**Task item**
Work out how many lines below contain "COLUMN". Provide only the figure.

>>>>

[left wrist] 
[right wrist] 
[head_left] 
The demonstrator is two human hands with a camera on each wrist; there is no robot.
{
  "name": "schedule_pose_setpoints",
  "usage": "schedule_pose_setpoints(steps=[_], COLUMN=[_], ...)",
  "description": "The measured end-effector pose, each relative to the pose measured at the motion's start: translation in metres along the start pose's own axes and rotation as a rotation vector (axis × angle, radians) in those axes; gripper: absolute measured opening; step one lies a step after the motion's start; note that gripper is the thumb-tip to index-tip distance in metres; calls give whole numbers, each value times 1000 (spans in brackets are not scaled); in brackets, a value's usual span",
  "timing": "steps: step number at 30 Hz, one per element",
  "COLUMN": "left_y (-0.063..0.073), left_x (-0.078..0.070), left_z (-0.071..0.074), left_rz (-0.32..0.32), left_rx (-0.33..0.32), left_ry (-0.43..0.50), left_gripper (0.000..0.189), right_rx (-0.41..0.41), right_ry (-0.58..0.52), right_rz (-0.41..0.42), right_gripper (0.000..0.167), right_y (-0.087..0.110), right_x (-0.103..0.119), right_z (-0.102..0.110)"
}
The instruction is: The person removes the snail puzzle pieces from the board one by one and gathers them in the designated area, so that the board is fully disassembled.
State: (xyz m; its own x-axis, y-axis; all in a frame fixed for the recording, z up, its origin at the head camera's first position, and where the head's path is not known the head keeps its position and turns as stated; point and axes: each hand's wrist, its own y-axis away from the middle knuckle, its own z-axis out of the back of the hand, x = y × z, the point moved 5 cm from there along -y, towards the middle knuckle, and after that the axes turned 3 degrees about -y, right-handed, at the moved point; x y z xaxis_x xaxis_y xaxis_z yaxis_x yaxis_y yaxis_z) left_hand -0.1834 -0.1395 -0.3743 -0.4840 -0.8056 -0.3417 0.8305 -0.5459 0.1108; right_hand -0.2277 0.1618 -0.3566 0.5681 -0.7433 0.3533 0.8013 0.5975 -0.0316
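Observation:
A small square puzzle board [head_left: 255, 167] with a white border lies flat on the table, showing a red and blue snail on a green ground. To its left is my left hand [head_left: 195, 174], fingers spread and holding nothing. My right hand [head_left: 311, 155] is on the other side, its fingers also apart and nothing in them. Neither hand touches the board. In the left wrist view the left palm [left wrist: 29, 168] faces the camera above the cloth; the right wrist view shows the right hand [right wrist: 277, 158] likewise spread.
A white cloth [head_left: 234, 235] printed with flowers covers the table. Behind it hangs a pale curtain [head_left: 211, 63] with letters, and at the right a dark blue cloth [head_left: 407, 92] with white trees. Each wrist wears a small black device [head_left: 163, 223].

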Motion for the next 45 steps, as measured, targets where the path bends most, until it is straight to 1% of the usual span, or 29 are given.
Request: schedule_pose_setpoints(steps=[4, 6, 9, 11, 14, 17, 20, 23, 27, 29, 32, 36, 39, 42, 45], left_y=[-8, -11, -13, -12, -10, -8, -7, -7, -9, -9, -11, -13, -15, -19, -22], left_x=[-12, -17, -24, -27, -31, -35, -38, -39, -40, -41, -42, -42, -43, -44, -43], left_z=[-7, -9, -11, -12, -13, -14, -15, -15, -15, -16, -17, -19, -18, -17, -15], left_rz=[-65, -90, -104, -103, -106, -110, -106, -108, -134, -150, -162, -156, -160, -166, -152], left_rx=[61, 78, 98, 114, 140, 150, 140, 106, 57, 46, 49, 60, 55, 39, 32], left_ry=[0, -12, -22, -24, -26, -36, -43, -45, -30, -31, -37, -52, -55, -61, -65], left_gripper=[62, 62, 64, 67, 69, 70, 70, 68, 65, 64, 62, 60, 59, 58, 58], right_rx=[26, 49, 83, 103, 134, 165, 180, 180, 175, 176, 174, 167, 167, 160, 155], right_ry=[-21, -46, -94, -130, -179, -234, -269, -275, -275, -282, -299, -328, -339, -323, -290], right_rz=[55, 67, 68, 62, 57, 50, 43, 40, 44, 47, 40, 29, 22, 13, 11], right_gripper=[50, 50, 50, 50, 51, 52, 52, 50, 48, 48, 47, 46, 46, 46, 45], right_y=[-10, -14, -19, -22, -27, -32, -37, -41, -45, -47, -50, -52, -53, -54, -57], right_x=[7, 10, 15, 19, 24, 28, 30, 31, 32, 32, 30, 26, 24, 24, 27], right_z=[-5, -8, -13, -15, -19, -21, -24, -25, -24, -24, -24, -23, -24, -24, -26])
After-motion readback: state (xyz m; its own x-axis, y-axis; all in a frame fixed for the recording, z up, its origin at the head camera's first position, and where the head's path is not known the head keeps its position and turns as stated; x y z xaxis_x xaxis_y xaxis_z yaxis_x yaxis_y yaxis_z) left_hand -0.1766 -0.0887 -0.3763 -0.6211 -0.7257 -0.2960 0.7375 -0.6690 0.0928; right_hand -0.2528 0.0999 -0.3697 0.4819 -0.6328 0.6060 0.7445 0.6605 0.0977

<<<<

**Problem solution**
2